The next speaker, Honor Board Chair Meghan Durkin (VI), began her speech by describing a news broadcast, which consists of 25 minutes of news and a kicker: a 5-minute positive bookend that leaves viewers “a sweet taste in their mouth to walk away with.” Although this year has felt like the negative news of the first 25 minutes, Durkin argued that we are now at the kicker, where the Pingry community has the opportunity to “redefine and bolster our values.” This year, the Honor Code is growing with the community to create a positive and compassionate environment; when there are challenges or obstacles, the Pingry community still upholds the Honor Code’s fundamental values of honor and integrity. At the end of Durkin’s speech, advisory and Honor Board representatives from the Middle and Upper School came to the stage to present Durkin and Baynes with copies of signed pledges that affirmed the students’ commitment to the Honor Code.
Then, Board of Trustees Chair Jeff Edwards ’78, P ’12, ’14, ’18 delivered his speech; he used Einstein’s saying of “in every difficulty lies opportunity,” but one’s mindset determines if a situation is one or the other. Despite the unpredicted difficulties, what lies at the heart of Pingry remains unchanged — our support and care for one another. He encouraged the students to approach the difficulties with an open mindset and an opportunistic outlook.
Mr. Levinson then recognized the twenty-five Magistri faculty members, who have served at Pingry for at least 25 years. He recounted a story about flat tires, highlighting the importance of seizing opportunities to learn from and understand each other.
Following Mr. Levinson’s remarks, members of the Pingry community joined together to listen to, and hum, “Old John Pingry.” As students and faculty exited Hauser and their advisory locations, each community member was reminded of our community’s values and traditions.
This year’s freshman retreat, held on Thursday, September 3, kicked off an unprecedented school year. Instead of visiting Bryn Mawr Mountain Retreat as originally planned, this year’s retreat was held at Pingry to respect coronavirus guidelines. Although masks and shields brought an unusual element to the retreat, the goal of the day remained the same: provide freshmen an opportunity to interact with their classmates, as well as their peer leaders, before the official start of the school year.

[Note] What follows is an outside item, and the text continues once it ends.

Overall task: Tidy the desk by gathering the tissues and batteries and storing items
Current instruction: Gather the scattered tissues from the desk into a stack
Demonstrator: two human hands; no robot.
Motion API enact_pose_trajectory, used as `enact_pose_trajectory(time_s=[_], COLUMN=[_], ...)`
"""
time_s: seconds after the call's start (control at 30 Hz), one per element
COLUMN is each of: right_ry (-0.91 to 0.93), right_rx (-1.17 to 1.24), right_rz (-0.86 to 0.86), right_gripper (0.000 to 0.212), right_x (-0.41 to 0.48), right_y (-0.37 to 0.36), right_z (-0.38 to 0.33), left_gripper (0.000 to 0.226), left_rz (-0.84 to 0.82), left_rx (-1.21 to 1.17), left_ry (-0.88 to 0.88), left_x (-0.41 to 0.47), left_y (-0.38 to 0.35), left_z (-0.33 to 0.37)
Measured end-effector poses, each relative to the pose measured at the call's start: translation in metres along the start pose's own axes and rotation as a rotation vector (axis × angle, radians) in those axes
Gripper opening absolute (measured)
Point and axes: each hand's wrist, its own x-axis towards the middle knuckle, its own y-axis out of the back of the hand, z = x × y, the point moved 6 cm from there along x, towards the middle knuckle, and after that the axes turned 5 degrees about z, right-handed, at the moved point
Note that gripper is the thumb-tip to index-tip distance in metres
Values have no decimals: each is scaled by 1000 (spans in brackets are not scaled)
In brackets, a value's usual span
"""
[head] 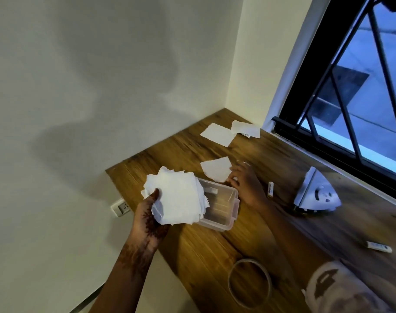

Leading up to the retreat, this year’s 36 peer leaders met to prepare during a retreat of their own. They participated in bonding activities, found out who their co-leader was, and created various icebreaker activities for the freshman. Typically, the freshman retreat is planned by Bryn Mawr; however, this year, the activities were left to the peer leaders. As a group, they brainstormed ideas such as “icebreaker UNO” and Jeopardy.
With all that preparation, Thursday kicked off with a quick coronavirus safety briefing by Mr. Graham Touhey and an introduction to the peer leaders. Then, each peer group, consisting of about eight freshmen and two seniors, went off to get to know each other. Each group did their own activities, from charades and kickball to Jenga and “Shark Tank.”
The day did bring many new challenges, as this was the largest number of students on campus since March. Peer leader Zara Jacob (VI) described these difficulties: “There were quite a few bumps and some moments where the last thing I wanted to do was talk with my mask on, but I still got to meet my freshmen in-person. I got to know them on a level you just can’t through a screen.”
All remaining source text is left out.